A Time to Reflect – Poems


Feelings and emotions – these are things we need to hold close, relate, embrace and cherish day-to-day. However, in our busy and ever-increasing materialistic lifestyles, we often forget to pause to think and reflect on what is truly important in life. Relationships, love, health, happiness, family, friends, knowledge, learning, etc,  these are all intertwined with time. Time may of course, be linked with success and money (after all, they say ‘time is money’) but I think our true focus of time should be spent thinking on how we want to spend our given time on this world, putting this into action and to make every moment and experience count. Many of you may already be deep-thinkers who know how to reflect in and reflect on action. I have the great pleasure of knowing one such friend (and mentor), who is a poet among many other things. Through his poems, he and I hope you will be able to reflect on the importance of your time and what you hold dear, as part of your cancer-free journey.
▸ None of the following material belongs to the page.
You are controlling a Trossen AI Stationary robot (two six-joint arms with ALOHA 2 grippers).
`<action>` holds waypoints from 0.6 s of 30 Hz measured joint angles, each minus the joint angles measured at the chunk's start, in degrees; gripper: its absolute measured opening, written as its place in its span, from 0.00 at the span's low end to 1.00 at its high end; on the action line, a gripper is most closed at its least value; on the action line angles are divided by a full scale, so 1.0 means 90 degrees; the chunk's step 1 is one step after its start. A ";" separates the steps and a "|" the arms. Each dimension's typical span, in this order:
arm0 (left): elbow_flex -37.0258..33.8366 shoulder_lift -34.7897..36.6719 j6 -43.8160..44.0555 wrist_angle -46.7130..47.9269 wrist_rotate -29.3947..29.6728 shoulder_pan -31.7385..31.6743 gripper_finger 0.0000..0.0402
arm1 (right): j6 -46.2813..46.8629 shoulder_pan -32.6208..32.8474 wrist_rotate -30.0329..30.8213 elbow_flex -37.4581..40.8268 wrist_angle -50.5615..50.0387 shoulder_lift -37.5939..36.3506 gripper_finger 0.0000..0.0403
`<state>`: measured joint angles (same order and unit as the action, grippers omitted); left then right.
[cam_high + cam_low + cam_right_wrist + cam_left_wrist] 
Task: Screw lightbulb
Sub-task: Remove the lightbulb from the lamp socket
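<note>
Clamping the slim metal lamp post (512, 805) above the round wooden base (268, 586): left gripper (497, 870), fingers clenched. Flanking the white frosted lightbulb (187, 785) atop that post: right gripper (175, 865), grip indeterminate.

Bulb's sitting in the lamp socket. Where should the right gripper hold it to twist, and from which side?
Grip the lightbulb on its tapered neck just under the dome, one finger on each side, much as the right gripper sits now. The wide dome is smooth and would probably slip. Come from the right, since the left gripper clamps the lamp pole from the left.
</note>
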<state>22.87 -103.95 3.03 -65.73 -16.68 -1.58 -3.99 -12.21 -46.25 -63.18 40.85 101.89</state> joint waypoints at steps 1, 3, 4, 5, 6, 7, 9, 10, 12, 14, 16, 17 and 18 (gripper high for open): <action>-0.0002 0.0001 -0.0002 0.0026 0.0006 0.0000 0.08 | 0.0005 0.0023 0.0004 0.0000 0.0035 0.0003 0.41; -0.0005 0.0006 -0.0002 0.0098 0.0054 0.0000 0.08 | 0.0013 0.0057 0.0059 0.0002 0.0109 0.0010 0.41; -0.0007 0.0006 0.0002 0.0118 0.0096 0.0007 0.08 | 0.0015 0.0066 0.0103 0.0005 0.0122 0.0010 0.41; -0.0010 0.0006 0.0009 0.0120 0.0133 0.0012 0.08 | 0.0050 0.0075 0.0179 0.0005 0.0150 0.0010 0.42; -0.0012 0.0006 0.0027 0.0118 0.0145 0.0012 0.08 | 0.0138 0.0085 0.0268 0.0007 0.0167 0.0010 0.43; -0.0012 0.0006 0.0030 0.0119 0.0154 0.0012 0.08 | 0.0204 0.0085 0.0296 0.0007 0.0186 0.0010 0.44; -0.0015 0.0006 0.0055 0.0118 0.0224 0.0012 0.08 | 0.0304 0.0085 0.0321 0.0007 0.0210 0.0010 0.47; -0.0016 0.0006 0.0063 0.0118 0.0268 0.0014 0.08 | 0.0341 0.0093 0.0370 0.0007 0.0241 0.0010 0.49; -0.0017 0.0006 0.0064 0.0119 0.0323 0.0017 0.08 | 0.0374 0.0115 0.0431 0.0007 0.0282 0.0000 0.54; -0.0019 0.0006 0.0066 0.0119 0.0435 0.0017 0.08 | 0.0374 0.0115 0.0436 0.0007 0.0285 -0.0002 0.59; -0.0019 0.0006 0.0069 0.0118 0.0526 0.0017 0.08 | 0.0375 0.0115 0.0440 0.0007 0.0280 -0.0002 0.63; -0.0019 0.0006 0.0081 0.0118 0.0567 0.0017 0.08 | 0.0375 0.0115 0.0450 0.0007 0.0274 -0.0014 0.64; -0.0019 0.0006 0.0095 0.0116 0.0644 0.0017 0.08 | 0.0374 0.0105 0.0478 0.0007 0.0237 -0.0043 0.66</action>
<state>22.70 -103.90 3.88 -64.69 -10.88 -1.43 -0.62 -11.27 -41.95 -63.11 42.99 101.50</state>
Introduction to John Elinger


John Elinger, the author of these poems, is the pen-name of  Sir Christopher Ball, sometime Warden of Keble College, Oxford, Chancellor of the University of Derby, and Director of Learning at the R.S.A. A retired university teacher living in Oxford, he is happily married with six children, eight grandchildren, and three (step) great-grandchildren. Having been an occasional poet since his schooldays, he committed himself to developing his skills in versification during the later period of his life.

He first published two slender volumes of verse, Still Life and Operatic Interludes (2008) and was appointed Visiting Poet at the University of Augusta, Georgia, in the same year. His poems have won several prizes, including the Best Local Poem Competition in 2009 for The Cooling Towers of Didcot.  More recently, he has published with Signal Books (Oxford) a series of illustrated travel books in verse, describing places of note: (Oxford) That Sweet City (2013), (London) That Mighty Heart (2014) and (Portmeirion, in Wales) That Strange Necessity (2016). His current project is an illustrated book of verse, to be called The Seven Seas, about the oceans and sea-travel. In celebration of their sixtieth wedding anniversary in 2018, he published Marriage, a Sonnet Sequence, illustrated by his wife, Wendy.

He believes that good poetry should be memorable. Poets aim to write something worth remembering in a striking and memorable form.  Elinger is a formalist who enjoys wrestling with the traditional verse forms – sonnet and sestina, villanelle or stanzaic verse – as well as the freer forms in favour today.  He seeks to align himself with that great tradition of English poets, inspired by classical models, whose aim was to please, inform and (perhaps) even transform the lives of their readers.

He likes to think that the poet does one half of the job of creating a poem: the other half is the reader’s task. He advises his readers to read the poems slowly and carefully, and more than once, both with their eyes and ears, paying equal attention to the form and the meaning. Most poems (someone once said) turn out to be about the natural world, or human love (of all kinds), or the art of poetry itself (or any combination of these). Close reading is essential: look for the ambiguities, both what’s said and what’s left unsaid. Learn to recognise verse-forms, metaphors, echoes of other poems… Context is everything: learn to appreciate the layers of context (language, social and literary history, contemporary events, the public and the personal…) in which the poem sits. But, above all, seek to enjoy poetry: try to learn by heart the ones that please you most!’